- _Try it_: Your job is to retype all of the data word for word, leaving every image out.

%%

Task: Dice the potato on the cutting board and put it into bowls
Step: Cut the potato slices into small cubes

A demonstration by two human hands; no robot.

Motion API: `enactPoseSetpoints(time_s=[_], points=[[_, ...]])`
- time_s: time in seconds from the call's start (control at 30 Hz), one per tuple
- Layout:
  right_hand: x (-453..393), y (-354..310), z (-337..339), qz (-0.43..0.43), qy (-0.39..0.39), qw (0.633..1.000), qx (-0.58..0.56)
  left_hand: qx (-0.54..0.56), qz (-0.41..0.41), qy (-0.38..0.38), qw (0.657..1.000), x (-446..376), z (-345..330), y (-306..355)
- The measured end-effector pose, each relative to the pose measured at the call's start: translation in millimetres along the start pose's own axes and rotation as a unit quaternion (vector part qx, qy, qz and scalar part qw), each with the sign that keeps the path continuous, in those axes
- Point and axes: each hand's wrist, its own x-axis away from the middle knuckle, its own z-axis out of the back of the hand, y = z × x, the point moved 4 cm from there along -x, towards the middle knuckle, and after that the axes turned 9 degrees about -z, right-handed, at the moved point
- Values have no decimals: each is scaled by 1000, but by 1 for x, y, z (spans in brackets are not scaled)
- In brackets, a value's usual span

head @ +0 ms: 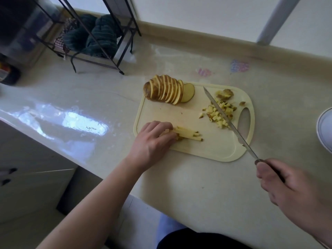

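A cream cutting board [212,146] lies on the counter. At its far left corner leans a sliced potato [165,91], the slices fanned together. A small bundle of potato sticks [188,134] lies near the board's front left, and my left hand [152,142] holds its left end with curled fingers. A pile of diced potato [218,114] sits at the board's right, near the handle hole. My right hand [287,186] grips a knife [228,121] by its handle; the long blade reaches over the diced pile. A white bowl [325,128] shows at the right edge.
A black wire rack [100,42] holding dark striped cloths stands at the back left of the counter. A dark appliance [18,29] fills the far left corner. The counter's front edge runs diagonally under my left forearm.
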Motion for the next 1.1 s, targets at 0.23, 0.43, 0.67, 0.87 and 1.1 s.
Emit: enactPoseSetpoints(time_s=[0.23,0.43,0.67,0.87,1.1], points=[[0,0,0,11,0,1000,7,35,-20,11,999,-1,6,5],[-1,4,-2,9,5,999,31,67,74,12,995,-58,-2,3],[0,2,5,20,20,999,34,132,-5,-124,983,-61,-7,-8],[-2,5,1,21,21,999,39,75,-53,-156,983,-56,-7,-5],[-5,5,1,21,37,998,53,44,2,-198,979,-63,-3,6]])
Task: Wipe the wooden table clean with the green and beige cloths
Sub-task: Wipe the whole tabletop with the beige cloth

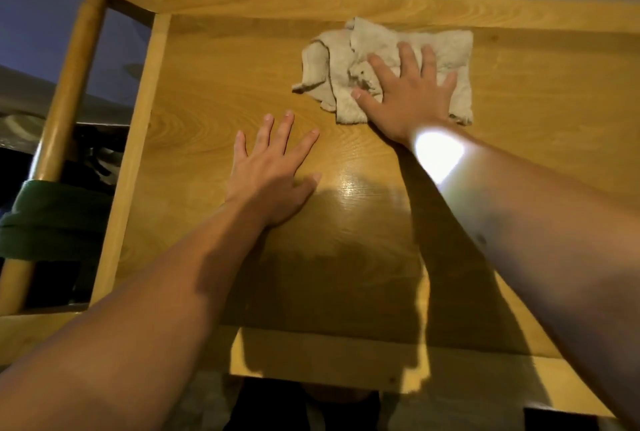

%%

- _Response area_:
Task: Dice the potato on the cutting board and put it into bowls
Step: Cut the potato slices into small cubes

A demonstration by two human hands; no robot.

Motion API: `enactPoseSetpoints(time_s=[_], points=[[_, ...]])`
- time_s: time in seconds from the call's start (control at 30 Hz), one per tuple
- Layout:
  right_hand: x (-453..393), y (-354..310), z (-337..339), qz (-0.43..0.43), qy (-0.39..0.39), qw (0.633..1.000), qx (-0.58..0.56)
  left_hand: qx (-0.54..0.56), qz (-0.41..0.41), qy (-0.38..0.38), qw (0.657..1.000), x (-446..376), z (-345..330), y (-306..355)
- The measured end-effector pose, each relative to the pose measured at the call's start: translation in millimetres along the start pose's own axes and rotation as a unit quaternion (vector part qx, qy, qz and scalar part qw), each with the sign that keeps the path continuous, in those axes
- Point and axes: each hand's wrist, its own x-axis away from the middle knuckle, its own z-axis out of the back of the hand, y = z × x, the point moved 4 cm from there along -x, towards the middle knuckle, and after that the axes turned 9 degrees about -z, right-handed, at the moved point
- Values have no decimals: each is scaled by 1000, but by 1 for x, y, z (spans in brackets are not scaled)
- In brackets, a value's usual span

head @ +0 ms: 

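A cream cutting board [212,146] lies on the counter. At its far left corner leans a sliced potato [165,91], the slices fanned together. A small bundle of potato sticks [188,134] lies near the board's front left, and my left hand [152,142] holds its left end with curled fingers. A pile of diced potato [218,114] sits at the board's right, near the handle hole. My right hand [287,186] grips a knife [228,121] by its handle; the long blade reaches over the diced pile. A white bowl [325,128] shows at the right edge.
A black wire rack [100,42] holding dark striped cloths stands at the back left of the counter. A dark appliance [18,29] fills the far left corner. The counter's front edge runs diagonally under my left forearm.
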Motion for the next 1.1 s, targets at 0.23, 0.43, 0.67, 0.87 and 1.1 s.
Emit: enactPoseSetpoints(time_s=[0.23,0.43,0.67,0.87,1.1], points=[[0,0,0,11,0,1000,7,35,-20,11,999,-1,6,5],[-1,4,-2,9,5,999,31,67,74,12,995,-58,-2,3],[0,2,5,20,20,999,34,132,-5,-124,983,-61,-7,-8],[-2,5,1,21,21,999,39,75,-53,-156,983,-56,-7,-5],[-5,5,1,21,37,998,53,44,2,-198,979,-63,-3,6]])
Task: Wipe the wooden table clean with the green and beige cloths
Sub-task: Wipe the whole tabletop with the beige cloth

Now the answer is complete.